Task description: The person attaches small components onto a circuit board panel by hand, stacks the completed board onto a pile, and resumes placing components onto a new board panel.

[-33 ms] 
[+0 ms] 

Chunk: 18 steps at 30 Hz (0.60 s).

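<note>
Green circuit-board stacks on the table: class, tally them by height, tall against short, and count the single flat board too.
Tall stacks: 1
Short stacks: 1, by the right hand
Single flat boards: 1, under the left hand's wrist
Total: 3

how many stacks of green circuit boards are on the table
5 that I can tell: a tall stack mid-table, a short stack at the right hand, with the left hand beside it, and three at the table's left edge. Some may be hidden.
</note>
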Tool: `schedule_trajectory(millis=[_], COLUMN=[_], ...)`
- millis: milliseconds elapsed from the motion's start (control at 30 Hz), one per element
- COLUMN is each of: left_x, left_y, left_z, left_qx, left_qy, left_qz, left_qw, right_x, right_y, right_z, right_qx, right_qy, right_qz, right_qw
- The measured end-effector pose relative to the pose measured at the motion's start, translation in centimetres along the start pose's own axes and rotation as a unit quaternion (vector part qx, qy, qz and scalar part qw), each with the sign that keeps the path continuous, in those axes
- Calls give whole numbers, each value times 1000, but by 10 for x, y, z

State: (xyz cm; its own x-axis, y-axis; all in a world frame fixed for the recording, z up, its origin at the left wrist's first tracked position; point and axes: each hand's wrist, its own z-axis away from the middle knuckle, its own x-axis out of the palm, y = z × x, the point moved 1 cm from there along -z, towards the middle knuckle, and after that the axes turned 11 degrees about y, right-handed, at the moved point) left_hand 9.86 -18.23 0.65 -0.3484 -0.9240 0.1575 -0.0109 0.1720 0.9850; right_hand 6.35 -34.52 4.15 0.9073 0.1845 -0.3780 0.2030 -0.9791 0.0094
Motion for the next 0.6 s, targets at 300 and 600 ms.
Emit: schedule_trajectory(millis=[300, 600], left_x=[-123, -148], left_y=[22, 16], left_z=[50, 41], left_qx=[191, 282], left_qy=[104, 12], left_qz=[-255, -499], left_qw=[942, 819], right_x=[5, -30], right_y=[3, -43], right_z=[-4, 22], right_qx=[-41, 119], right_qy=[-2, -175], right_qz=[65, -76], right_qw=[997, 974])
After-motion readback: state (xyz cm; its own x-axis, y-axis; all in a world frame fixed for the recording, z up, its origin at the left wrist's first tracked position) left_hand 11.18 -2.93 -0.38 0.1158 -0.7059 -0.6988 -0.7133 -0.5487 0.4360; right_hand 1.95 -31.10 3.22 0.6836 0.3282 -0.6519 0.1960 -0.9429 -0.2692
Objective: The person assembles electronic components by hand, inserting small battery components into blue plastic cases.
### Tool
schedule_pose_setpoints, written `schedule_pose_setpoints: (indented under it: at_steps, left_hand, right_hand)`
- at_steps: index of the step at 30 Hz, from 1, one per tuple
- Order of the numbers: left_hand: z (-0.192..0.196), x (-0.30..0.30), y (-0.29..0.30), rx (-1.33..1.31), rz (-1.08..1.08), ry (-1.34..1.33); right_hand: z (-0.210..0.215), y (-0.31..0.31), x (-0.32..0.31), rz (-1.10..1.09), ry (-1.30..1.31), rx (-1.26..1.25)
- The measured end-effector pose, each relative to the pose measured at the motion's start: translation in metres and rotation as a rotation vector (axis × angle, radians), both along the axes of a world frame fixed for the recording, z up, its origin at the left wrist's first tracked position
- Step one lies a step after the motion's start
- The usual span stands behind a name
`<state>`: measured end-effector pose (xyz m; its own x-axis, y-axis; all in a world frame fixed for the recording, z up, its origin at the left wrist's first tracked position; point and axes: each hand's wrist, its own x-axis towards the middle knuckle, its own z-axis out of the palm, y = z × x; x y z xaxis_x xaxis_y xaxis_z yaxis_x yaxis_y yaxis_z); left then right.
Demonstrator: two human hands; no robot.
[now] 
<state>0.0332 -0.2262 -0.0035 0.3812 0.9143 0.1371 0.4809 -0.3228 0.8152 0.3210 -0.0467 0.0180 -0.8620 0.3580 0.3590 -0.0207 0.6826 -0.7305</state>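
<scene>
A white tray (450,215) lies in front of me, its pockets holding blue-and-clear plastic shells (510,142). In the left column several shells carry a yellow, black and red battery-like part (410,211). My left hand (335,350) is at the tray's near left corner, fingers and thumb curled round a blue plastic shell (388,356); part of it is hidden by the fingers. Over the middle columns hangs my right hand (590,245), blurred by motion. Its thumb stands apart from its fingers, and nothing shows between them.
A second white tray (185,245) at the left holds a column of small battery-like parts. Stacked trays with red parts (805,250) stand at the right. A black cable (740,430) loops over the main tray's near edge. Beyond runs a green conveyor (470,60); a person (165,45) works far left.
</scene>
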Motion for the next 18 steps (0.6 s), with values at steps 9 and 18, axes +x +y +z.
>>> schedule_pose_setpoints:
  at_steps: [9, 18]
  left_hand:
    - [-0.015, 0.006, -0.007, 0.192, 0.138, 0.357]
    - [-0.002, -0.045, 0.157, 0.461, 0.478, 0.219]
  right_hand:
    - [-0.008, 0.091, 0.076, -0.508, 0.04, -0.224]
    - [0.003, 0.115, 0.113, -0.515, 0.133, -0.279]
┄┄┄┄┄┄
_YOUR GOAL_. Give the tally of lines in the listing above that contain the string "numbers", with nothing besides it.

_EXERCISE ANSWER_. 2